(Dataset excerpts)
——————

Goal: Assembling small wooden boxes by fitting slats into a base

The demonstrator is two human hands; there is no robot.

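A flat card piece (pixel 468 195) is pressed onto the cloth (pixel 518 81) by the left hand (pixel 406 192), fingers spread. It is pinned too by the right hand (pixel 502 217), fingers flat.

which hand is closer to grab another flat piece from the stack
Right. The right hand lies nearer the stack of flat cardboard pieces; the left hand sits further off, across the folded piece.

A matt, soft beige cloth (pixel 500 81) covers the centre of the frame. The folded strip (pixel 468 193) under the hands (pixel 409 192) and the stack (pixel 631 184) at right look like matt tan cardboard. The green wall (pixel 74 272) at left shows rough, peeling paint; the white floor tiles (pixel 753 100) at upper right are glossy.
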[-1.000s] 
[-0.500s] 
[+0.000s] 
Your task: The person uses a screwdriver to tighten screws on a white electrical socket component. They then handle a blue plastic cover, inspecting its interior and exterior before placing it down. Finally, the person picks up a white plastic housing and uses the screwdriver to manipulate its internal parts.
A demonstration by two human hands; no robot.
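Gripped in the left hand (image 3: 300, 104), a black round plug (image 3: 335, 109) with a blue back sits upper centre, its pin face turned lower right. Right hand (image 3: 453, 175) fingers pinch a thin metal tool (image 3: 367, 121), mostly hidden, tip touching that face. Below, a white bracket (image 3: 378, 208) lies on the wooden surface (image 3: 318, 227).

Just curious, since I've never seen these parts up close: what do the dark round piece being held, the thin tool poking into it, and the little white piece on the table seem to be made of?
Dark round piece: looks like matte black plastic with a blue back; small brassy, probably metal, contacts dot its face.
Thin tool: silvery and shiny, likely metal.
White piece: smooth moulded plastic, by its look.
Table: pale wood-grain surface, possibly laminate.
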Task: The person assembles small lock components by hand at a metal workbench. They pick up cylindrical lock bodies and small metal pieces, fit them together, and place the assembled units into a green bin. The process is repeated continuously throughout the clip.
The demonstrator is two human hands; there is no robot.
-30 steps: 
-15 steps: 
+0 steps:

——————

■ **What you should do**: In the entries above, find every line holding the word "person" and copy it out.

■ **Written answer**:
Your task: The person uses a screwdriver to tighten screws on a white electrical socket component. They then handle a blue plastic cover, inspecting its interior and exterior before placing it down. Finally, the person picks up a white plastic housing and uses the screwdriver to manipulate its internal parts.
Task: The person assembles small lock components by hand at a metal workbench. They pick up cylindrical lock bodies and small metal pieces, fit them together, and place the assembled units into a green bin. The process is repeated continuously throughout the clip.

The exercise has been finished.